I would like to extract all execution time of a particular task in an Airflow Dag. I would prefer to do it by writing another Dag.
I have used the following Dag to extract the status and execution time of another Dag
import pandas as pd
import numpy as np
import pandas_gbq
from google.cloud import storage as gcs
from google.cloud import bigquery
dag_id = 'my_dag'
dag_runs = DagRun.find(dag_id=my_dag)
# Declare empty array
arr = []
arr1 = []
for dag_run in dag_runs:
arr.append(dag_run.state)
arr1.append(dag_run.execution_date)
dag_info = {'time': arr1, 'dag_status': arr}
df = pd.DataFrame(dag_info)
## Keep failed and successful dag runs
df_status = df[(df.dag_status == "failed") | (df.dag_status == "success")]
df_status.loc[df_status['dag_status']=='success','flag'] = 0
df_status.loc[df_status['dag_status']=='failed','flag'] = 1
### Code to save the table in Bigquery
return None
I would like to do same but this time to extract a task information for 'my_dag'. I have tried solution given Status of Airflow task within the dag but it returns "None", although I know the task and dag is running.

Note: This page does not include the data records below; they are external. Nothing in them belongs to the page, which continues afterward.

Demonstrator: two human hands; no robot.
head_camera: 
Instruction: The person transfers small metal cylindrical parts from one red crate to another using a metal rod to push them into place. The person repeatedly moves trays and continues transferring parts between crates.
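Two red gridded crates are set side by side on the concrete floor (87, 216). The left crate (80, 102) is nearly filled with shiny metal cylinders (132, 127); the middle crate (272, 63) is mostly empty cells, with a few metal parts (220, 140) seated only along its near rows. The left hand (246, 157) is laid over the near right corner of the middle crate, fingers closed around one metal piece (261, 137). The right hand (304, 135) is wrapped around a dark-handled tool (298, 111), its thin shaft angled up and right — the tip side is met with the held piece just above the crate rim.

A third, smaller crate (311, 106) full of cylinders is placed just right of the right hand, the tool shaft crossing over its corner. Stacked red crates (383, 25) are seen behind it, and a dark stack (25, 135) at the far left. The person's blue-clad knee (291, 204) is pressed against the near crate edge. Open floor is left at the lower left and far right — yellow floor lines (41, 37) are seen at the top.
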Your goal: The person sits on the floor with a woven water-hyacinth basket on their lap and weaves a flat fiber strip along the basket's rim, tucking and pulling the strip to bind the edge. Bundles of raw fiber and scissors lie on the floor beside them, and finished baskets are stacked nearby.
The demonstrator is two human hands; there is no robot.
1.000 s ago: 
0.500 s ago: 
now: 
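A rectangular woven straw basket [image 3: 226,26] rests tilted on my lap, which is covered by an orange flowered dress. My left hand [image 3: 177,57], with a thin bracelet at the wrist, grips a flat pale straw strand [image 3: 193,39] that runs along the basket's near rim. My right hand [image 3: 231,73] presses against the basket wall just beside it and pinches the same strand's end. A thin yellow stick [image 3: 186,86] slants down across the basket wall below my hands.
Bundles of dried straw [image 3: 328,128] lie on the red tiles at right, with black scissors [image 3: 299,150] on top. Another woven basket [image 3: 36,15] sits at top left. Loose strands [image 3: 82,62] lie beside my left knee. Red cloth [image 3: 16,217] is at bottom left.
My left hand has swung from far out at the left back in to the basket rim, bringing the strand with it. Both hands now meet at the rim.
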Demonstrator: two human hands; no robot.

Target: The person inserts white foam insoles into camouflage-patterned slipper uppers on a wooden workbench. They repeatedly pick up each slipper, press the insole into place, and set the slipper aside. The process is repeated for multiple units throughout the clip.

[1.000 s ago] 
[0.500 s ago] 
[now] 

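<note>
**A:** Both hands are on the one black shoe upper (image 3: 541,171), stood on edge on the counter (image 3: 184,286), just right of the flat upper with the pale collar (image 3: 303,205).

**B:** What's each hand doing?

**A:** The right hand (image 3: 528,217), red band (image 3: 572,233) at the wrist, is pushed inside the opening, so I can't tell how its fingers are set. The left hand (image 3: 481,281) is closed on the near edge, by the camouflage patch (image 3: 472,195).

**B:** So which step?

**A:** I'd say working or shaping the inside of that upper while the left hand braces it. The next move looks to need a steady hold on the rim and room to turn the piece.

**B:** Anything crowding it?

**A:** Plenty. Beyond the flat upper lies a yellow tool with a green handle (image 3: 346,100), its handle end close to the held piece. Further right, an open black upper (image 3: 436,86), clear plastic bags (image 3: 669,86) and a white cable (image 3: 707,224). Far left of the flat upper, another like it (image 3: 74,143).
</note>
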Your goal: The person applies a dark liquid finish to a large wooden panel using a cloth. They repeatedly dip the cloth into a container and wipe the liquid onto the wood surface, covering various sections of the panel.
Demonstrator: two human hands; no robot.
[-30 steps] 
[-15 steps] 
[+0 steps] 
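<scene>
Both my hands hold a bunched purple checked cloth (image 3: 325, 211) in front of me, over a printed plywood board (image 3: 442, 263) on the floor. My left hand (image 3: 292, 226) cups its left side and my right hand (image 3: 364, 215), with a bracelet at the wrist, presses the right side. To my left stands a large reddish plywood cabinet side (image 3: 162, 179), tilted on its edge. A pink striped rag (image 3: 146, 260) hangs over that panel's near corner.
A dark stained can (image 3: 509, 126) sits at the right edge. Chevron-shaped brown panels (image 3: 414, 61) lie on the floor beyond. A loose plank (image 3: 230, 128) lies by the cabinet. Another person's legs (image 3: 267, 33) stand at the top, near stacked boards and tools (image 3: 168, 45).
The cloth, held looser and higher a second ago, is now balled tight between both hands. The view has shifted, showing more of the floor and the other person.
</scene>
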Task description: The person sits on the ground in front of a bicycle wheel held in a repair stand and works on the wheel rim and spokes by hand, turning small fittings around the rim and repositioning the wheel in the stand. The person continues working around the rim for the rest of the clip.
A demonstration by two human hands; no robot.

def task_status_check(**kwargs):
##### TESTING. ####
import pandas as pd
import datetime
my_date = datetime.datetime(2020, 9, 28)
my_dag_id = 'my_dag'
my_task_id = 'my_task'
dag_folder = conf.get('core','DAGS_FOLDER')
dagbag = DagBag(dag_folder)
check_dag = dagbag.dags[my_dag_id]
my_task = check_dag.get_task(my_task_id)
for n in range(1, 500, 2):
time_delta = timedelta(minutes = n)
my_date_1 = my_date + time_delta
ti = TaskInstance(my_task, my_date_1)
print("######################")
print(ti.current_state())
Any help will be highly appreciated.
Thank you